EXERCISE PROMPT: Each entry must be copied exactly, without omission.

SOURCE RECORDS:
***
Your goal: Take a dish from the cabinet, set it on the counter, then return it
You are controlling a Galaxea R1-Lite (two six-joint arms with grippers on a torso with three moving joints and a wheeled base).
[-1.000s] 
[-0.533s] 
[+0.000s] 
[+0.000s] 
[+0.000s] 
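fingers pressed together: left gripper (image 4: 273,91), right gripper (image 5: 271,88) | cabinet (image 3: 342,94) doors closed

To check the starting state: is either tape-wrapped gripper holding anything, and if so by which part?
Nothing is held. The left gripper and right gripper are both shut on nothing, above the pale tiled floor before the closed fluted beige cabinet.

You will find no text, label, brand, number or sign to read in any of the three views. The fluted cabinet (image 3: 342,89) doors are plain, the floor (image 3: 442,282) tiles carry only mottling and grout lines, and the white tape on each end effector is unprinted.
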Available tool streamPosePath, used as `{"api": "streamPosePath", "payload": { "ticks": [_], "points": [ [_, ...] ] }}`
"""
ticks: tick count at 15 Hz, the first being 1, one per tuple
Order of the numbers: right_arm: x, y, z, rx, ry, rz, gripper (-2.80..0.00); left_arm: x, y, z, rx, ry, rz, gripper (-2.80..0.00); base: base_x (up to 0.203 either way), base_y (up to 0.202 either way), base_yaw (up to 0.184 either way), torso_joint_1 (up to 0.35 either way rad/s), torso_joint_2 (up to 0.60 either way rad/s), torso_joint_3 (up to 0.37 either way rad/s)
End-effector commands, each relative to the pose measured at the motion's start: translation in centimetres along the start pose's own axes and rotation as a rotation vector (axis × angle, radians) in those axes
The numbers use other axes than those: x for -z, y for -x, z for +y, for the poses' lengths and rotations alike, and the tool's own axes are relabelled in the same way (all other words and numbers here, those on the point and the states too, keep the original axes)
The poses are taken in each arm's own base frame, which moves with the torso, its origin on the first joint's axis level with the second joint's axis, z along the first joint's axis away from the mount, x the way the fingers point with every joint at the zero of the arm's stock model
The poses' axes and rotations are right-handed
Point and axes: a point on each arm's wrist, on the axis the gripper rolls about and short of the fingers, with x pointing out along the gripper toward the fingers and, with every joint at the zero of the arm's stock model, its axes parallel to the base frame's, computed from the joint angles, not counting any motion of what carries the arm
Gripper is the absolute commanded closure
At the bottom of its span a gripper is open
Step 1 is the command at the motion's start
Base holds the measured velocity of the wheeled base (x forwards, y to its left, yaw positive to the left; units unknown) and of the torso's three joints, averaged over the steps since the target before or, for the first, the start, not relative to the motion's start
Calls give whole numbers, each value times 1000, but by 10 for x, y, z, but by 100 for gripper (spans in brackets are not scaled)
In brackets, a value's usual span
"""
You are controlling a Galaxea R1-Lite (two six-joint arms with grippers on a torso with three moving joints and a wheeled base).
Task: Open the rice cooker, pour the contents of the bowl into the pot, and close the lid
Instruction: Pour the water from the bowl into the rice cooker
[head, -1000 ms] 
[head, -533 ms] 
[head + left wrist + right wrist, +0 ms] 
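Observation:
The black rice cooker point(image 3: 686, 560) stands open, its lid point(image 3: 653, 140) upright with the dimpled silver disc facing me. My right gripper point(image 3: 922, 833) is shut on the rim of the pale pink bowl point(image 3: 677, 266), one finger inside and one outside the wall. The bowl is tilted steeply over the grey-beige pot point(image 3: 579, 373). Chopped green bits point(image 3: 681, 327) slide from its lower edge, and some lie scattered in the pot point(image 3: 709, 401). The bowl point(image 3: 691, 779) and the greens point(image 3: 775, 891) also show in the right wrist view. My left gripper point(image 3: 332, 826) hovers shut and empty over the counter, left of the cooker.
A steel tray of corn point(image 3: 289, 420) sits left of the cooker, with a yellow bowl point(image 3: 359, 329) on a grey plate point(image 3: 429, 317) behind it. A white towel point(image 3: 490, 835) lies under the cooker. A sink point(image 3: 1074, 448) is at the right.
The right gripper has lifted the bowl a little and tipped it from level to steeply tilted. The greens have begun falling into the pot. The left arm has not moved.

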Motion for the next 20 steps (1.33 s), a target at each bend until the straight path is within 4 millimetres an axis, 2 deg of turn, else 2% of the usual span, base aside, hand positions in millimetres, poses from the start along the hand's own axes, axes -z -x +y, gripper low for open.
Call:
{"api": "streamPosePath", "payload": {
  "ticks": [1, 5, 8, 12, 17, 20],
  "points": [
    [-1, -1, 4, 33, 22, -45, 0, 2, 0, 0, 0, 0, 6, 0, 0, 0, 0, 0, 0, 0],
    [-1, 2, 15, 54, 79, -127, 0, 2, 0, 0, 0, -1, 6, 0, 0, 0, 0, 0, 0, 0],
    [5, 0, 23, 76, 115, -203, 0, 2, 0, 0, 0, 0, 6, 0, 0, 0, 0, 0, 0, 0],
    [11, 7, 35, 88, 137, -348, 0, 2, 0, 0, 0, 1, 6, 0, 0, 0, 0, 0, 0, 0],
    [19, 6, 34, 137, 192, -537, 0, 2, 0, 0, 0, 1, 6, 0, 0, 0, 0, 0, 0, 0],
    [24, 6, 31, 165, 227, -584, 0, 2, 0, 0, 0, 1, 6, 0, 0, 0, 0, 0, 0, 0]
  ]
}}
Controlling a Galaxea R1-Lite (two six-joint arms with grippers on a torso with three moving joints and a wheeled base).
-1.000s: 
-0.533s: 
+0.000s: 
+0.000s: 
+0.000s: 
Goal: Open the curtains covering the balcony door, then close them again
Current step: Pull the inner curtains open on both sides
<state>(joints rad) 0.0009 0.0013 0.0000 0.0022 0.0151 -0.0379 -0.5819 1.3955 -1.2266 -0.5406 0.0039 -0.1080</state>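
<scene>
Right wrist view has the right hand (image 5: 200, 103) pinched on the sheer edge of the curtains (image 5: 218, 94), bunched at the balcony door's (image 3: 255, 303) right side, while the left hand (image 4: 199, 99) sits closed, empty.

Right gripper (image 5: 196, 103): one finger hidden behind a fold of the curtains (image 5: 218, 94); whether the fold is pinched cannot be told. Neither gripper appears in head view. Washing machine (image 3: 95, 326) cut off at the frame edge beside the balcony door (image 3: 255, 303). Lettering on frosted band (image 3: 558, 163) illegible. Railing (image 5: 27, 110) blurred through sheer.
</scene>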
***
SOLUTION TO THIS TASK:
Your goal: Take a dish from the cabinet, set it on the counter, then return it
You are controlling a Galaxea R1-Lite (two six-joint arms with grippers on a torso with three moving joints and a wheeled base).
[-1.000s] 
[-0.533s] 
[+0.000s] 
[+0.000s] 
[+0.000s] 
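fingers pressed together: left gripper (image 4: 273,91), right gripper (image 5: 271,88) | cabinet (image 3: 342,94) doors closed

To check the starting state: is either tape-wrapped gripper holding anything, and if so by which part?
Nothing is held. The left gripper and right gripper are both shut on nothing, above the pale tiled floor before the closed fluted beige cabinet.

You will find no text, label, brand, number or sign to read in any of the three views. The fluted cabinet (image 3: 342,89) doors are plain, the floor (image 3: 442,282) tiles carry only mottling and grout lines, and the white tape on each end effector is unprinted.
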Available tool streamPosePath, used as `{"api": "streamPosePath", "payload": { "ticks": [_], "points": [ [_, ...] ] }}`
"""
ticks: tick count at 15 Hz, the first being 1, one per tuple
Order of the numbers: right_arm: x, y, z, rx, ry, rz, gripper (-2.80..0.00); left_arm: x, y, z, rx, ry, rz, gripper (-2.80..0.00); base: base_x (up to 0.203 either way), base_y (up to 0.202 either way), base_yaw (up to 0.184 either way), torso_joint_1 (up to 0.35 either way rad/s), torso_joint_2 (up to 0.60 either way rad/s), torso_joint_3 (up to 0.37 either way rad/s)
End-effector commands, each relative to the pose measured at the motion's start: translation in centimetres along the start pose's own axes and rotation as a rotation vector (axis × angle, radians) in those axes
The numbers use other axes than those: x for -z, y for -x, z for +y, for the poses' lengths and rotations alike, and the tool's own axes are relabelled in the same way (all other words and numbers here, those on the point and the states too, keep the original axes)
The poses are taken in each arm's own base frame, which moves with the torso, its origin on the first joint's axis level with the second joint's axis, z along the first joint's axis away from the mount, x the way the fingers point with every joint at the zero of the arm's stock model
The poses' axes and rotations are right-handed
Point and axes: a point on each arm's wrist, on the axis the gripper rolls about and short of the fingers, with x pointing out along the gripper toward the fingers and, with every joint at the zero of the arm's stock model, its axes parallel to the base frame's, computed from the joint angles, not counting any motion of what carries the arm
Gripper is the absolute commanded closure
At the bottom of its span a gripper is open
Step 1 is the command at the motion's start
Base holds the measured velocity of the wheeled base (x forwards, y to its left, yaw positive to the left; units unknown) and of the torso's three joints, averaged over the steps since the target before or, for the first, the start, not relative to the motion's start
Calls give whole numbers, each value times 1000, but by 10 for x, y, z, but by 100 for gripper (spans in brackets are not scaled)
In brackets, a value's usual span
"""
You are controlling a Galaxea R1-Lite (two six-joint arms with grippers on a torso with three moving joints and a wheeled base).
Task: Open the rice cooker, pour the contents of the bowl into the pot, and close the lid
Instruction: Pour the water from the bowl into the rice cooker
[head, -1000 ms] 
[head, -533 ms] 
[head + left wrist + right wrist, +0 ms] 
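Observation:
The black rice cooker point(image 3: 686, 560) stands open, its lid point(image 3: 653, 140) upright with the dimpled silver disc facing me. My right gripper point(image 3: 922, 833) is shut on the rim of the pale pink bowl point(image 3: 677, 266), one finger inside and one outside the wall. The bowl is tilted steeply over the grey-beige pot point(image 3: 579, 373). Chopped green bits point(image 3: 681, 327) slide from its lower edge, and some lie scattered in the pot point(image 3: 709, 401). The bowl point(image 3: 691, 779) and the greens point(image 3: 775, 891) also show in the right wrist view. My left gripper point(image 3: 332, 826) hovers shut and empty over the counter, left of the cooker.
A steel tray of corn point(image 3: 289, 420) sits left of the cooker, with a yellow bowl point(image 3: 359, 329) on a grey plate point(image 3: 429, 317) behind it. A white towel point(image 3: 490, 835) lies under the cooker. A sink point(image 3: 1074, 448) is at the right.
The right gripper has lifted the bowl a little and tipped it from level to steeply tilted. The greens have begun falling into the pot. The left arm has not moved.
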
Motion for the next 20 steps (1.33 s), a target at each bend until the straight path is within 4 millimetres an axis, 2 deg of turn, else 2% of the usual span, base aside, hand positions in millimetres, poses from the start along the hand's own axes, axes -z -x +y, gripper low for open.
Call:
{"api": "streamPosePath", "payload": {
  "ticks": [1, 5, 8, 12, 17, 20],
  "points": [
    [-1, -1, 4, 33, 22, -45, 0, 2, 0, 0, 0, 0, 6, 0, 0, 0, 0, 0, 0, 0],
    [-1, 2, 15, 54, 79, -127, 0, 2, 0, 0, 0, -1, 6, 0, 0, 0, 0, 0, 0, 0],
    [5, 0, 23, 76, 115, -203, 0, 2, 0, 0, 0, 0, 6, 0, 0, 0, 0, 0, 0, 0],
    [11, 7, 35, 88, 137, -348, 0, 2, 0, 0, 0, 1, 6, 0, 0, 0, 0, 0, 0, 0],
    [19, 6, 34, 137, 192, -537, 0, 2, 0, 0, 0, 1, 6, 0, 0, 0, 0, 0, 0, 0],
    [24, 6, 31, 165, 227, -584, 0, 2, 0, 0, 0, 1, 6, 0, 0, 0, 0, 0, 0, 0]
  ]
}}
Controlling a Galaxea R1-Lite (two six-joint arms with grippers on a torso with three moving joints and a wheeled base).
-1.000s: 
-0.533s: 
+0.000s: 
+0.000s: 
+0.000s: 
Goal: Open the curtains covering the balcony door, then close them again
Current step: Pull the inner curtains open on both sides
<state>(joints rad) 0.0009 0.0013 0.0000 0.0022 0.0151 -0.0379 -0.5819 1.3955 -1.2266 -0.5406 0.0039 -0.1080</state>
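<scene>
Right wrist view has the right hand (image 5: 200, 103) pinched on the sheer edge of the curtains (image 5: 218, 94), bunched at the balcony door's (image 3: 255, 303) right side, while the left hand (image 4: 199, 99) sits closed, empty.

Right gripper (image 5: 196, 103): one finger hidden behind a fold of the curtains (image 5: 218, 94); whether the fold is pinched cannot be told. Neither gripper appears in head view. Washing machine (image 3: 95, 326) cut off at the frame edge beside the balcony door (image 3: 255, 303). Lettering on frosted band (image 3: 558, 163) illegible. Railing (image 5: 27, 110) blurred through sheer.
</scene>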

There is nothing more to the output.